A pátria e o amor

Eram mais de cem mil pessoas no Champs de Mars neste dia 14 de julho de 2018. Pensava não ter mais idade para este tipo de programa: grandes aglomerações em shows ou eventos gratuitos em meio à multidão. Depois pensei: quem já aguentou Rock in Rio no lamaçal em 1985 (sim, crianças, a tia foi ao primeiro Rock in Rio) não iria intimidar-se com o ponto alto da festa nacional francesa, a famosa queima de fogos na torre Eiffel.

Para quem é do Rio de Janeiro, posso descrever com um pouco mais de precisão, pois trata-se de uma espécie de árvore de Natal da Lagoa, mas sem a logomarca do Bradesco estragando o visual. O motivo do show pirotécnico é celebrar o Dia da Pátria francês, o 14 Juillet, o qual é associado à queda da Bastilha e também ao fim da monarquia francesa.

Aproveito o fato de morar ao lado do evento e me animo. A vantagem de ter uma festa desta dimensão no quintal de casa é poder decidir em cima da hora. Chego lá e tem uma fila para entrar. O parque ao redor da torre está fechado por grades móveis, para obrigar o público a passar pelo esquema de segurança. A fila é enorme e anda rápido. Como é possível?

É porque a maioria respeita, exceto duas mulheres falando russo, dois homens falando inglês e vestindo a camisa da seleção da Alemanha e dois baixinhos falando espanhol com sotaque latino-americano que furaram fila, dando uma de João-sem-braço (ainda pode dizer “João-sem-braço ou é politicamente incorreto?). Eu, carioca que sou, já manjava a atitude dos malandros. Mas nada pude fazer pois estava muito atrás do grupo de japoneses, do qual os sem-educação aproveitaram da visível ingenuidade e cortesia para passaram na frente.

Entro finalmente no local e vejo todo mundo sentadinho nos gramados com vista para a Grande Dama de Paris. Quando o show da orquestra sinfônica (que antecede os fogos) começou, um retardatário chega e cisma em ficar de pé. O povo grita:
– Senta! Senta! Senta!
Mas o filho da pátria se recusa. Eu penso “pronto, vai começar a briga”. Mas não : chega um moço disposto a convencê-lo. Na maior diplomacia, explica o óbvio: todos ali chegaram cedo e seria injusto ele atrapalhar a visão dos outros, visto que ele optou por chegar em cima da hora. O homem cede. E a galera não perdoa: aplausos, assobios e o inusitado uníssono de agradecimento:
– Merci! Merci! Merci!
Taí, tocou meu coração. Mas isso era só o começo.
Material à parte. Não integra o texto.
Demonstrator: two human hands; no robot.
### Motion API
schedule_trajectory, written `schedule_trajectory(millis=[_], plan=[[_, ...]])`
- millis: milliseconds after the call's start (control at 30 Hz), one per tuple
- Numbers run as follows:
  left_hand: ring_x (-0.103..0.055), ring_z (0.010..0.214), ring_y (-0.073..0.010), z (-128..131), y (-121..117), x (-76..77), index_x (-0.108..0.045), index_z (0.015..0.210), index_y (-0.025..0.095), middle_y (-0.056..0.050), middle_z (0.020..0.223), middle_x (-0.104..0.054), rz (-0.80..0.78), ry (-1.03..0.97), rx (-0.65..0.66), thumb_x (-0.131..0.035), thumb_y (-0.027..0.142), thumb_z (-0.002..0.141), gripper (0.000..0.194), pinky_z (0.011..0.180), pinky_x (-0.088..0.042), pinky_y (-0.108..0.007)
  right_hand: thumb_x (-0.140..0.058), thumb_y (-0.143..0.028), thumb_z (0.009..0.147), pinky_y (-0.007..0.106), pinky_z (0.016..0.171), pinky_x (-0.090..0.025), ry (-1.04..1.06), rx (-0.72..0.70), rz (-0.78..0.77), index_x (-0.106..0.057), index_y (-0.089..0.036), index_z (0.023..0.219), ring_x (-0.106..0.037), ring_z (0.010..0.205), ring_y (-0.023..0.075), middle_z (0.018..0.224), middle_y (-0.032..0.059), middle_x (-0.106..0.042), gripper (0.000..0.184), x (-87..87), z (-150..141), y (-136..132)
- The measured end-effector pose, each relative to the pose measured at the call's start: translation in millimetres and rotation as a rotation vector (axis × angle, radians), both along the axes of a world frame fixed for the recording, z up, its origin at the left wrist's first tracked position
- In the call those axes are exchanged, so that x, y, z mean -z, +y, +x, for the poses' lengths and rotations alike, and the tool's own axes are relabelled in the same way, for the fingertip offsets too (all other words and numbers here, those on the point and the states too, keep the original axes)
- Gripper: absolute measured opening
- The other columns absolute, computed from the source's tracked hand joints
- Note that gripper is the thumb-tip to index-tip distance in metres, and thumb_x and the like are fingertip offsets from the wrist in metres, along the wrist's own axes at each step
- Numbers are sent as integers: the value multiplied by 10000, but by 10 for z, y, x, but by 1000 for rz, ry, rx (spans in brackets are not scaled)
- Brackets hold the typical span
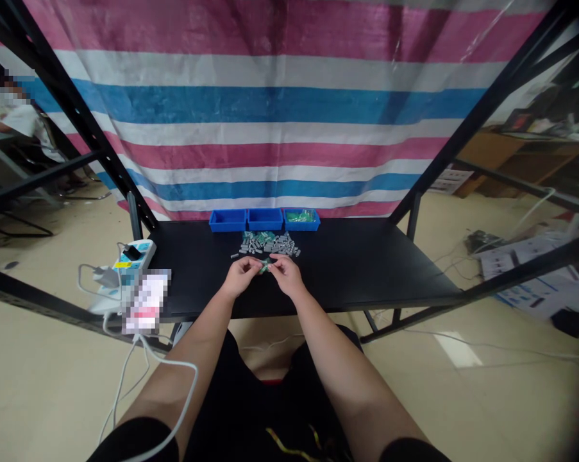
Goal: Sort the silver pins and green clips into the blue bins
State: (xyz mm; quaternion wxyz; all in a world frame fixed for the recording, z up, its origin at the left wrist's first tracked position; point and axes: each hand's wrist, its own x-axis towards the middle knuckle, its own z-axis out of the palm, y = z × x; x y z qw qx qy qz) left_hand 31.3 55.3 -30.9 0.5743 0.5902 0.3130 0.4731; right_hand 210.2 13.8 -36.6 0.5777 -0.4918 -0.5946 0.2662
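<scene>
A: Biggest first: a pink, white and blue striped plastic sheet hangs beyond the grip, and a flat black tabletop stretches out below it!

B: Straight past the fingers, 3 blue rectangular plastic bins in a row. Why there?

A: Likely to give the fingers elbow room. The bin beyond and right of the grip holds green pieces.

B: Closer in, just past the fingertips, a heap of small grey cylinders. A short reach, I'd judge!

A: Now the left hand and right hand: fingertips pinched narrow, 1 small green piece held between them.

B: 2 hands, presumably to steady something so tiny. Its details? Too small to tell.
</scene>
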Motion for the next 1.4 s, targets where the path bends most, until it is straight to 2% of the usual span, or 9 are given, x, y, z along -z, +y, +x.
schedule_trajectory(millis=[233, 467, 667, 800, 967, 1100, 1167, 1267, 1400], plan=[[-687, 831, -173, 18, -49, -5, -696, 901, 131, -89, 994, -715, 31, 22, 66, -908, 332, 610, 413, 847, -564, -354, -684, -464, 809, 380, 887, -548, 126, -59, -133, -608, -205, 728, -711, 969, 235, 1081, 114, -747, 282, 35, 3, 28], [-676, 925, -194, 8, -24, -30, -683, 763, 134, -99, 1045, -703, 46, 31, 34, -827, 402, 725, 306, 908, -530, -363, -707, -495, 798, 344, 810, -561, 131, -108, -131, -633, -207, 762, -701, 819, 193, 933, 56, -747, 299, 50, 11, 30], [-678, 814, -180, 4, -34, -65, -678, 788, 139, -66, 873, -727, -40, 38, 12, -832, 444, 711, 350, 857, -543, -367, -742, -560, 759, 362, 734, -584, 177, -123, -204, -614, -213, 771, -712, 711, 210, 757, 42, -733, 370, 7, -7, 10], [-692, 790, -168, 2, -17, -57, -567, 735, 151, -46, 849, -728, -107, -55, 27, -864, 408, 678, 396, 845, -564, -377, -787, -586, 691, 346, 633, -586, 273, -111, -258, -507, -234, 717, -700, 622, 208, 640, 7, -687, 450, 21, -27, 43], [-684, 729, -135, -2, 9, -55, -495, 843, 174, 10, 770, -693, -178, -138, 59, -900, 348, 639, 485, 788, -590, -344, -806, -521, 684, 311, 581, -581, 425, -149, -254, -528, -237, 958, -677, 558, 176, 599, -77, -611, 483, 18, 4, 67], [-662, 703, -111, -7, 10, -57, -556, 1020, 171, 43, 751, -635, -179, -164, 1, -886, 355, 662, 521, 820, -596, -345, -830, -460, 670, 324, 681, -602, 438, -184, -264, -600, -207, 1136, -695, 662, 165, 765, -16, -696, 578, -45, -1, 44], [-662, 733, -112, -10, 10, -59, -582, 1081, 167, 37, 777, -626, -157, -156, -1, -868, 362, 688, 524, 855, -588, -347, -840, -460, 655, 316, 670, -596, 397, -219, -273, -657, -193, 1063, -685, 683, 162, 807, 11, -713, 520, -66, -24, 37], [-671, 770, -118, -16, 16, -56, -610, 1123, 160, 18, 818, -644, -134, -132, 37, -859, 346, 704, 522, 878, -576, -334, -801, -503, 698, 273, 567, -555, 289, -235, -270, -689, -189, 851, -638, 604, 142, 703, 4, -680, 367, -71, -49, 38], [-691, 799, -145, -10, 15, -42, -632, 1100, 149, -23, 874, -689, -145, -122, 77, -863, 340, 695, 504, 874, -575, -348, -731, -564, 763, 266, 542, -532, 270, -173, -267, -648, -203, 728, -611, 530, 133, 633, -3, -651, 372, -64, -29, 39]])
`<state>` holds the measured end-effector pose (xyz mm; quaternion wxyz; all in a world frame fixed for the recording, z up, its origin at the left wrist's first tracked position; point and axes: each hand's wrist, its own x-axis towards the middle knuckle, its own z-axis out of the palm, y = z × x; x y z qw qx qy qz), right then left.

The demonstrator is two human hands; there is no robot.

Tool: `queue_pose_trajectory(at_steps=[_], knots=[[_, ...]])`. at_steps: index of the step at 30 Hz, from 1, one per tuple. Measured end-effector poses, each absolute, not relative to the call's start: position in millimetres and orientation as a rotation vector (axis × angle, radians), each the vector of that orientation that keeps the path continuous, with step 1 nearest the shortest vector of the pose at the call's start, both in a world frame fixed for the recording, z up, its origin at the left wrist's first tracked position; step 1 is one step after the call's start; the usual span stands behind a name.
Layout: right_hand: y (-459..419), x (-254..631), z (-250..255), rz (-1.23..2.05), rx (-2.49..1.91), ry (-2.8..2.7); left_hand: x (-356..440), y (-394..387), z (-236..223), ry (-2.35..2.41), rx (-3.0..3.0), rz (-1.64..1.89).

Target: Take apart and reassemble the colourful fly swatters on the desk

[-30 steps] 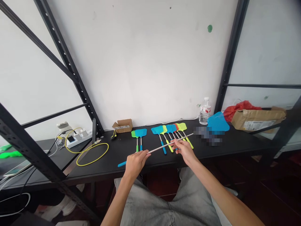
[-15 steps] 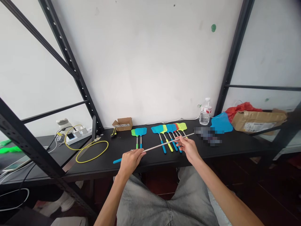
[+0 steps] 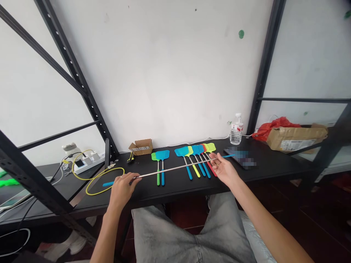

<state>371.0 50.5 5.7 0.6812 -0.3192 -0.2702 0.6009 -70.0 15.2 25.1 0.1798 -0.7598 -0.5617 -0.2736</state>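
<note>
Head view, going live: both bare hands are up over a black tabletop (image 3: 175, 193), and they share one long, thin telescopic steel shaft (image 3: 175, 170). My left hand (image 3: 121, 190) is clenched around it, just inboard of a blue plastic handle (image 3: 108, 184) that pokes out past the fist and over a yellow cable loop (image 3: 105, 181). My right hand (image 3: 223, 168) is grasping the shaft further along, fingers curled on it. The shaft slants up to the right across the body, passing in front of the swatters, and its blue tip (image 3: 228, 156) reaches over a dark flat slab (image 3: 231, 155), which is partly hidden by a pixelated blur.

Along the back of the table, I'm seeing plastic fly swatters with square mesh heads laid side by side: a green and blue pair (image 3: 160, 164) nearest my left hand, then a tight group with blue, yellow-green and red handles (image 3: 196, 162) just beyond my right hand. Further left sits a small open cardboard box (image 3: 141, 147). To the right stands a clear plastic water bottle (image 3: 236, 134), with a brown paper parcel (image 3: 294, 139) and a red plastic bag (image 3: 270, 128) past it. Over on the lower left shelf, a white power strip (image 3: 88, 163) carries plugged-in cables.
</note>
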Motion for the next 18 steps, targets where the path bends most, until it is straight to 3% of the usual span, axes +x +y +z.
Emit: queue_pose_trajectory(at_steps=[9,18], knots=[[41,338,3,1.483,-0.710,-0.735,-102,18,17,-1.697,-1.996,-0.804],[42,332,-4,1.450,-0.625,-0.654,-79,20,16,-1.623,-2.027,-0.839]])
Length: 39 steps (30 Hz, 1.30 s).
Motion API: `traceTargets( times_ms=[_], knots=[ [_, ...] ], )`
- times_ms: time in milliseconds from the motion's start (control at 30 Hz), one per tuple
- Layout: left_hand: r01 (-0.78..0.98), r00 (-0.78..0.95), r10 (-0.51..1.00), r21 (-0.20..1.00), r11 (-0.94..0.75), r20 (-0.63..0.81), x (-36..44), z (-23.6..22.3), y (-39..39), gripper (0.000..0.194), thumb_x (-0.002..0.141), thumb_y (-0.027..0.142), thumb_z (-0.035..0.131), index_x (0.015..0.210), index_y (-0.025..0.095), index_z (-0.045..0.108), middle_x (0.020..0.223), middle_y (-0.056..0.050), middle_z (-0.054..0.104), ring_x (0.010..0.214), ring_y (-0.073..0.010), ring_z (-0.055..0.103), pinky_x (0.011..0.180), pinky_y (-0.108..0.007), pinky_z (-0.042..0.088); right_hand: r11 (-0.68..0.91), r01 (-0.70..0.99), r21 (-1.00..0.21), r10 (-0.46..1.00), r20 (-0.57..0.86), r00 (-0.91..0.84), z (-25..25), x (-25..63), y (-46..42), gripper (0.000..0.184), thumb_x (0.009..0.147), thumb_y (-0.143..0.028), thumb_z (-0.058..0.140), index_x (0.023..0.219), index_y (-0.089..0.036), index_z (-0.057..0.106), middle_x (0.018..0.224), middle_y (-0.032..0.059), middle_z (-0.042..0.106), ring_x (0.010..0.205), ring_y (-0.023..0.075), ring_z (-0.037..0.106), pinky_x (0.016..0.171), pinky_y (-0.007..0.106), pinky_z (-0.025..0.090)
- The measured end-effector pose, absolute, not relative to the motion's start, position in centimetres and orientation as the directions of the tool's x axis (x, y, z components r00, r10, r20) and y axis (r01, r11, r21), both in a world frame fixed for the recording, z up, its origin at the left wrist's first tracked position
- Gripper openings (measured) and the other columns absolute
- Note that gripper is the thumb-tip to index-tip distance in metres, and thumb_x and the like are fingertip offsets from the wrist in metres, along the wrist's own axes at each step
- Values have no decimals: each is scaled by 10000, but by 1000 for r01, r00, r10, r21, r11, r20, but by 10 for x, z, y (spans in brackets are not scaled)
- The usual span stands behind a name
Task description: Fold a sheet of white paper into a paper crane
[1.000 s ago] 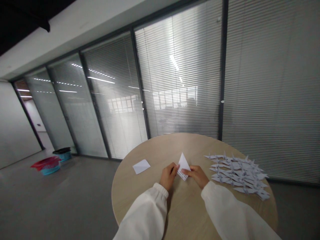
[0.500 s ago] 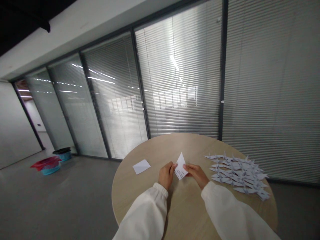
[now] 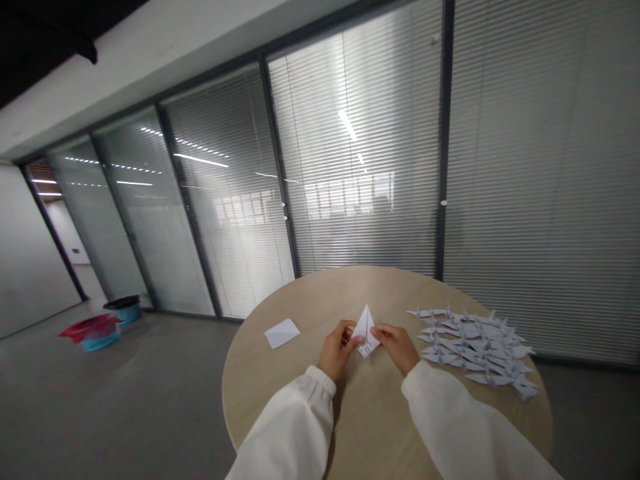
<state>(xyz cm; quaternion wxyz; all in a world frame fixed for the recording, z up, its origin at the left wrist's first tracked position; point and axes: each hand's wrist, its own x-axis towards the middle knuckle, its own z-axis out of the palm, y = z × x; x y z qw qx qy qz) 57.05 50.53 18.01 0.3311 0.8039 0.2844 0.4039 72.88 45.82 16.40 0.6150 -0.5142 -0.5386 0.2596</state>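
Here — left hand (image 3: pixel 340 350), right hand (image 3: pixel 397 348) pinch folded paper (image 3: pixel 366 331) over round wooden table (image 3: pixel 295 380) — paper cranes (image 3: pixel 473 345) beside, blinds (image 3: pixel 540 167) behind.

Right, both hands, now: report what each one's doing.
Left hand: closed, pinching the folded white paper at its left edge.
Right hand: closed, pinching the same paper at its right edge.
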Motion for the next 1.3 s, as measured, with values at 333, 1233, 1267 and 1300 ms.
traceTargets(
  times_ms=[333,1233,1267,1300],
  knots=[
    [191,521,716,754,-629,465,571,181,505,412,741,253,535,1147,189,506,791,-17,584,700,-130,523,652,-239,420,294,67,-953,906,301,297,161,727,461,485,606,-609,583,718,-141,642,668,62,647,654,205,579,613,311,465],
    [342,375,799,731,-590,469,569,176,512,339,770,450,452,723,143,588,568,8,543,521,-102,474,484,-192,338,269,39,-962,950,272,155,165,714,454,384,639,-541,594,712,-167,548,578,-14,566,552,137,535,551,255,412],
    [351,390,788,714,-606,477,569,177,510,327,777,435,447,754,147,599,589,1,567,537,-107,495,503,-196,353,267,42,-963,949,270,163,164,714,455,377,645,-533,593,731,-170,539,575,-20,560,542,131,531,541,248,407],
    [353,408,773,697,-624,485,568,178,508,313,785,416,441,782,151,606,614,-6,590,553,-112,514,522,-199,368,263,53,-963,947,268,175,163,714,456,370,652,-526,589,744,-173,530,573,-26,555,532,125,524,529,242,400]
  ],
)
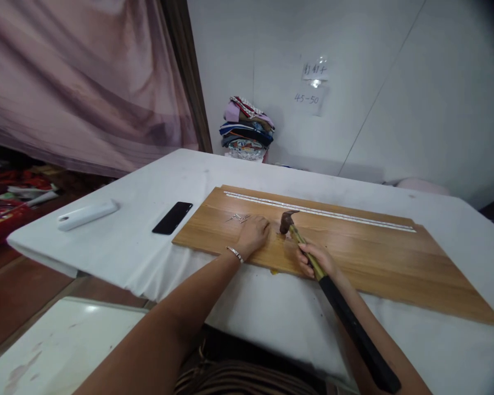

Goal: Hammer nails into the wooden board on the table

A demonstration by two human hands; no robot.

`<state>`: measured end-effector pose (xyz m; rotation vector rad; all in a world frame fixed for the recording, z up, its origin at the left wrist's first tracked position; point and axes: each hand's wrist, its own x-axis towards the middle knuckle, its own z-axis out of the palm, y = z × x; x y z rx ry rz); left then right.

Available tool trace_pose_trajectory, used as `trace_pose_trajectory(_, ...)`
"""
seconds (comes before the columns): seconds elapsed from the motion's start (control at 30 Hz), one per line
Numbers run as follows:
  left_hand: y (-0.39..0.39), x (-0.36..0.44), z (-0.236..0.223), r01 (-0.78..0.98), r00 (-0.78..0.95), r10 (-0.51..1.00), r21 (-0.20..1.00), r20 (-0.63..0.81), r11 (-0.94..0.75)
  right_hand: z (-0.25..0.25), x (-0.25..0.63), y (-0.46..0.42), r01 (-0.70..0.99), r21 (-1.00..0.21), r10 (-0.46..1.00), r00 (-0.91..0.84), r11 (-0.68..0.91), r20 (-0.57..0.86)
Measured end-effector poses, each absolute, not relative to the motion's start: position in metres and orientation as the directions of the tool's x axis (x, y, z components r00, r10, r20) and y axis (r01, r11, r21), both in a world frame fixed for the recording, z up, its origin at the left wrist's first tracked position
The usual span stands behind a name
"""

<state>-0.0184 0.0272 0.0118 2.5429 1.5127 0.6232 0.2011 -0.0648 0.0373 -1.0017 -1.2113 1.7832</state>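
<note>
My right hand (pixel 313 259) is wrapped round the shaft of a claw hammer (pixel 341 304), well up towards the head. The rusty head is over the wooden board (pixel 379 258), close to the board's near edge; whether it touches the wood I cannot tell. My left hand (pixel 254 233) rests on the board to the left of the hammer head, its fingers curled and pressed together. Anything between those fingers is too small or hidden. Just left of that hand lies a small pile of nails (pixel 239 218). A long white ruled strip (pixel 321 210) runs along the board's far side.
A black phone (pixel 173 218) and a white plastic handle-shaped object (pixel 88 214) lie left of the board on the white-covered table (pixel 138 184). Folded clothes (pixel 247 131) are stacked behind the table by the wall. A pale stool-like surface (pixel 66 345) stands at lower left.
</note>
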Motion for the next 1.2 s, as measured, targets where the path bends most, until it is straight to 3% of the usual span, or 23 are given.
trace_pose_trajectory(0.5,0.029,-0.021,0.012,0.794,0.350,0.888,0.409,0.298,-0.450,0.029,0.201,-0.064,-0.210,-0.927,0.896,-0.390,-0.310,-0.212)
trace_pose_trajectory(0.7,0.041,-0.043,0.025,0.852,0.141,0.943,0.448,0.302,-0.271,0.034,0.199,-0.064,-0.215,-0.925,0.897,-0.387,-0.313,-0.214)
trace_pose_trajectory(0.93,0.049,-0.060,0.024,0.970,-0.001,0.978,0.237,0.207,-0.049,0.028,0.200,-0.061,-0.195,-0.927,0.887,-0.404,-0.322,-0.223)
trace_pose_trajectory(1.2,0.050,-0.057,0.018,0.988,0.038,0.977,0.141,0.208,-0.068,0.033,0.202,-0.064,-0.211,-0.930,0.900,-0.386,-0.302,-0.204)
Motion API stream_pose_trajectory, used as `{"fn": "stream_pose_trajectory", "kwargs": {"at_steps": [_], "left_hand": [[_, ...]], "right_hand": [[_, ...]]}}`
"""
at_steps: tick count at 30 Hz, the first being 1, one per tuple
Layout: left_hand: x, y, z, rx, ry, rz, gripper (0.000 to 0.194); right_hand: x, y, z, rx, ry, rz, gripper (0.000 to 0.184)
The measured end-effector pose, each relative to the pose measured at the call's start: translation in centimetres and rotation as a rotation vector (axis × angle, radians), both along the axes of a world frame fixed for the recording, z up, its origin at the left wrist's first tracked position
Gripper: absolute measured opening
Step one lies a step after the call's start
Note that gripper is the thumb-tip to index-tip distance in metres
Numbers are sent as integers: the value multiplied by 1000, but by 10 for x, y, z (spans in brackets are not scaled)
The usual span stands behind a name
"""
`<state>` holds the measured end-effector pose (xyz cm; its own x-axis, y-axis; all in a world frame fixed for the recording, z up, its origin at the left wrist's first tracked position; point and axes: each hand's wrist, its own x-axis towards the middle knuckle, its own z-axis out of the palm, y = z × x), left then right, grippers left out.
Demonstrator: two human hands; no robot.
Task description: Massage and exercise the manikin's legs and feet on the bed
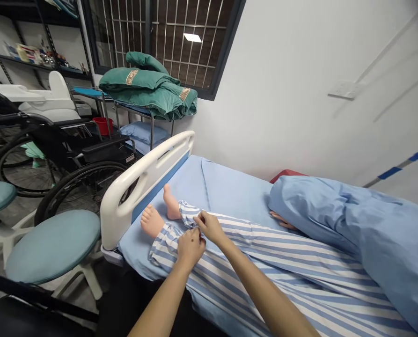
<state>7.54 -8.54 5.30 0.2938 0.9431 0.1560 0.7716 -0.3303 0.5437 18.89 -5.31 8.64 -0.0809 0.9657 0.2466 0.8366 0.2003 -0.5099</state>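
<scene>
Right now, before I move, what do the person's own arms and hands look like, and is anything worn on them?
The bare left hand and bare right hand wear no gloves or rings that show. Both forearms are uncovered, with no sleeves, watches or bands in view. The back of the left hand has a small dark mark.

Two bare forearms in frame, left forearm (160, 309) and right forearm (274, 297), both slim and tapering to the wrist. Left hand (191, 247) and right hand (210, 227) are ungloved, with nothing visible on either wrist. Small dark spot (194, 239) on the back of the left hand. Nails too small to read. Dark mass (135, 304) at the bottom edge, may be clothing, can't confirm from this view.
</scene>
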Motion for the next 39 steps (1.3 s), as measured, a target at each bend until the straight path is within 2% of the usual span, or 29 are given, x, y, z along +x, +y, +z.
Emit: {"fn": "stream_pose_trajectory", "kwargs": {"at_steps": [5, 8, 10, 12, 15, 20, 24, 28, 33, 35, 39], "left_hand": [[-2, 0, -2, 9, -37, -29, 20], [-4, 0, -2, -19, -54, -49, 18], [-5, 0, -2, -43, -61, -53, 18], [-6, 1, -2, -55, -75, -58, 19], [-6, 3, -2, -66, -112, -74, 21], [-11, 4, 0, -59, -152, -92, 15], [-20, 5, 2, -46, -170, -131, 12], [-30, 7, 3, -54, -193, -194, 13], [-37, 8, 2, -83, -324, -270, 14], [-36, 11, 1, -114, -482, -195, 21], [-31, 30, 1, -250, -863, 214, 53]], "right_hand": [[-35, 53, -4, -37, -221, -40, 23], [-46, 70, -12, -81, -359, -39, 32], [-48, 75, -15, -93, -379, -38, 24], [-48, 76, -16, -72, -367, -33, 17], [-49, 76, -9, -39, -365, -45, 20], [-62, 83, 15, 27, -269, -98, 23], [-72, 92, 28, 73, -169, -135, 18], [-77, 95, 23, 30, -102, -169, 16], [-80, 98, 14, 19, 47, -138, 27], [-78, 99, 12, 4, 148, -119, 30], [-67, 97, 9, -48, 359, -54, 31]]}}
Na queima de fogos de artifício de Paris no 14 de julho deste 2018, o tema foi o amor. Cada música mais linda que a outra. De “All We Need is Love”, dos Beatles,  à “Purple Rain”, do Prince, passando pela famosa “Habanera”, a ária mais conhecida da ópera Carmen, do compatriota Bizet. E a torre iluminava-se repleta de cores e fogos em forma de corações. E fechou com “La Vie en Rose”, versão Grace Jones e todo mundo cantando e dançando. Para os franceses, “La Vie en Rose” deve ser tipo “Emoções”, do Roberto Carlos…

Sou uma garota de Copacabana e nunca imaginei ver uma queima de fogos mais linda do que aquela do Réveillon à beira da Princesinha do Mar. Ledo engano. Essa história de dar ritmo aos fogos a som de música é uma ideia a ser copiada. A música brasileira é tão rica -inclusive em 2015 teve “Toda Menina Bahiana”, do Gil, na queima de fogos parisiense, com direito à torre dançando (veja o vídeo abaixo). Então, fica a dica: quando o Rio de Janeiro voltar a ter um prefeito que goste da cidade, que tal fazer a queima de fogos ao som de exemplares do rico acervo de nossa MPB?

Enquanto isso, me deixo levar pela certeza que não é mesmo somente brasileiro que sabe fazer festa. Paris, a cidade do amor, contagiou os corações vermelhos, brancos e azuis e os de todas as cores, de todas as pátrias, amadas ou não.